Пару мгновений д’Арманьяк молча сверлил его взглядом, чуть прищурившись, словно надеялся достать до самой души. Затем продолжил, так же негромко и веско:
- Видите ли, мой верный шевалье. На пути у него – наш музыкант и балерун, которому слепое Провидение подарило корону благословенной Франции, – граф нервно плеснул вина в бокал. Разговор определенно давался ему нелегко, несмотря на выдержку и привычку вести дела тайные да темные. Впрочем, пить не стал, со стуком поставив бокал на стол так, что вино плеснуло через край и расплылось на скатерти как пятно крови.
- Граф… - Бобриньяк решил слегка подтолкнуть собеседника.
- Вот именно, всего лишь "граф", – похоже, тот истолковал замечание по-своему. – Ваш сеньор устал быть владельцем бумажного графства, а герцог обещает вернуть Арманьяк из владений короны. А вы, мой доблестный … друг, любите деньги. Не так ли?
Бобриньяк сидел молча, сохраняя на лице безразлично-постное выражение.

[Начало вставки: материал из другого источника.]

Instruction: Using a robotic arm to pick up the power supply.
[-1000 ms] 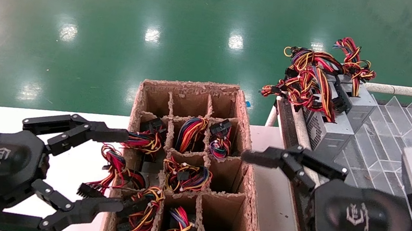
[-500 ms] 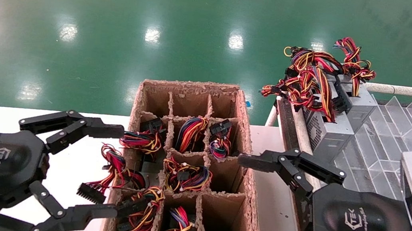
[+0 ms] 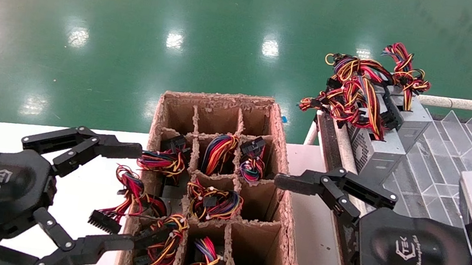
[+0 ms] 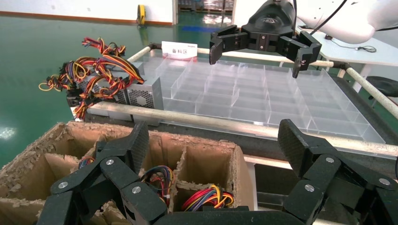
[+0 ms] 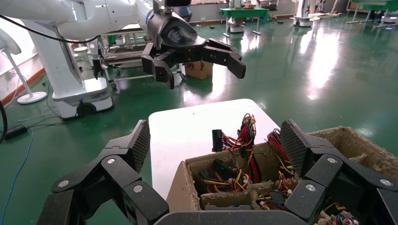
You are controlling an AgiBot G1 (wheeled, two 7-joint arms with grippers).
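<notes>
At the far left of the head view, the left gripper [image 3: 127,196] is hanging over the white table [image 3: 84,196], just beside the left wall of the cardboard box [image 3: 284,232]. Its two black fingers [image 3: 81,145] are standing wide apart, with nothing between them, and their tips are reaching the loose wires [image 3: 135,192] spilling over that wall.

The cardboard box is sitting in the middle, divided by paper walls into compartments. Several compartments are holding bundles of red, yellow, orange and black wires [image 3: 212,201]; the far row and the two nearest right-hand compartments are showing bare cardboard. The bodies under these wires are hidden, so it cannot be told what they are.

To the right of the box, the right gripper [image 3: 270,232] is hovering over the strip of table between the box and the clear tray [image 3: 461,136]. Its fingers [image 3: 334,185] are also spread wide, clamped on nothing, the tips lying near the box's right wall.

Farther right and back, two power supplies [image 3: 376,154] are standing at the far left corner of the clear tray, grey metal boxes touching one another, with a tangled wire bundle [image 3: 357,92] rising from their tops. In the left wrist view one power supply [image 4: 143,96] is showing its round mesh grille. They are well apart from both grippers.
</notes>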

Он отметил едва заметную заминку графа перед словом "друг". Видать, сильно прижало благородного, если к звону монет приходится добавлять вымученное "дружбовство".
- Думаю, вам понятна суть моего предложения, - внешне безразлично закончил д’Арманьяк. – Безусловно, вы вправе отказаться. Я даже не сочту это обидой, ведь в случае неудачи нас ждет Гревская площадь, откуда отправляются в лучший мир неудачливые преступники.
- А удачливые? – лаконично спросил шевалье.
- А удачливые преступники таковыми не являются, - улыбнулся тонкими бледными губами граф. – Они становятся достойными и зажиточными членами общества, а в конце долгой жизни умирают в своих постелях, окруженные любящими и почтительными домочадцами.
- Почему я? – прямо спросил шевалье.
- Обычные методы плохо годятся, - столь же прямо ответил граф. – Яд, кинжал - все это привычно и может быть расследовано. Здесь нужно, чтобы следы обрывались, вели в никуда, в бездну, куда не решится заглянуть самый дотошный следователь.
Бобриньяк задумался. Главное было сказано, теперь предстояло выбирать. Причем каждый из выбранных путей мог привести к печальному концу. Согласие вовлекало в темную интригу с государственной изменой высшей пробы, за которою можно расплатиться на колесе палача при неудаче… Или кинжалом в бок при удаче – сильные мира сего не любят лишних свидетелей их тайных дел. Несогласие – в общем, то же самое, поскольку даже если предприятие увенчается успехом, графу не нужен язык, способный где-нибудь повторить тайные и преступные слова.